United States District Court, D. Arizona

July 28, 2014

Richard Douglas Ostler, Plaintiff,
v.
Maricopa County Durango Jail, et al., Defendants.

ORDER

DAVID G. CAMPBELL, District Judge.

Plaintiff Richard Douglas Ostler, who is confined in the Maricopa County Durango Jail, filed a pro se civil rights Complaint pursuant to 42 U.S.C. § 1983[1] (Doc. 1) and an Application to Proceed In Forma Pauperis (Doc. 2). The Court will grant the Application to Proceed and dismiss the Complaint with leave to amend.
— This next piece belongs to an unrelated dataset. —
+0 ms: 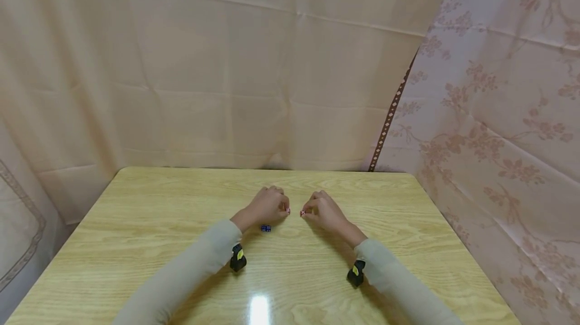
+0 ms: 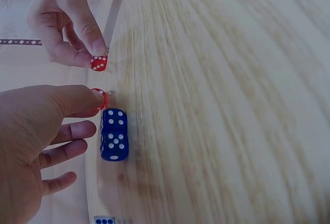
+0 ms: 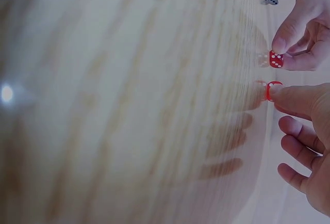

I. Application to Proceed In Forma Pauperis and Filing Fee

Plaintiff's Application to Proceed In Forma Pauperis will be granted. 28 U.S.C. § 1915(a). Plaintiff must pay the statutory filing fee of $350.00. 28 U.S.C. § 1915(b)(1). The Court will not assess an initial partial filing fee. Id. The statutory filing fee will be collected monthly in payments of 20% of the previous month's income credited to Plaintiff's trust account each time the amount in the account exceeds $10.00. 28 U.S.C. § 1915(b)(2). The Court will enter a separate Order requiring the appropriate government agency to collect and forward the fees according to the statutory formula.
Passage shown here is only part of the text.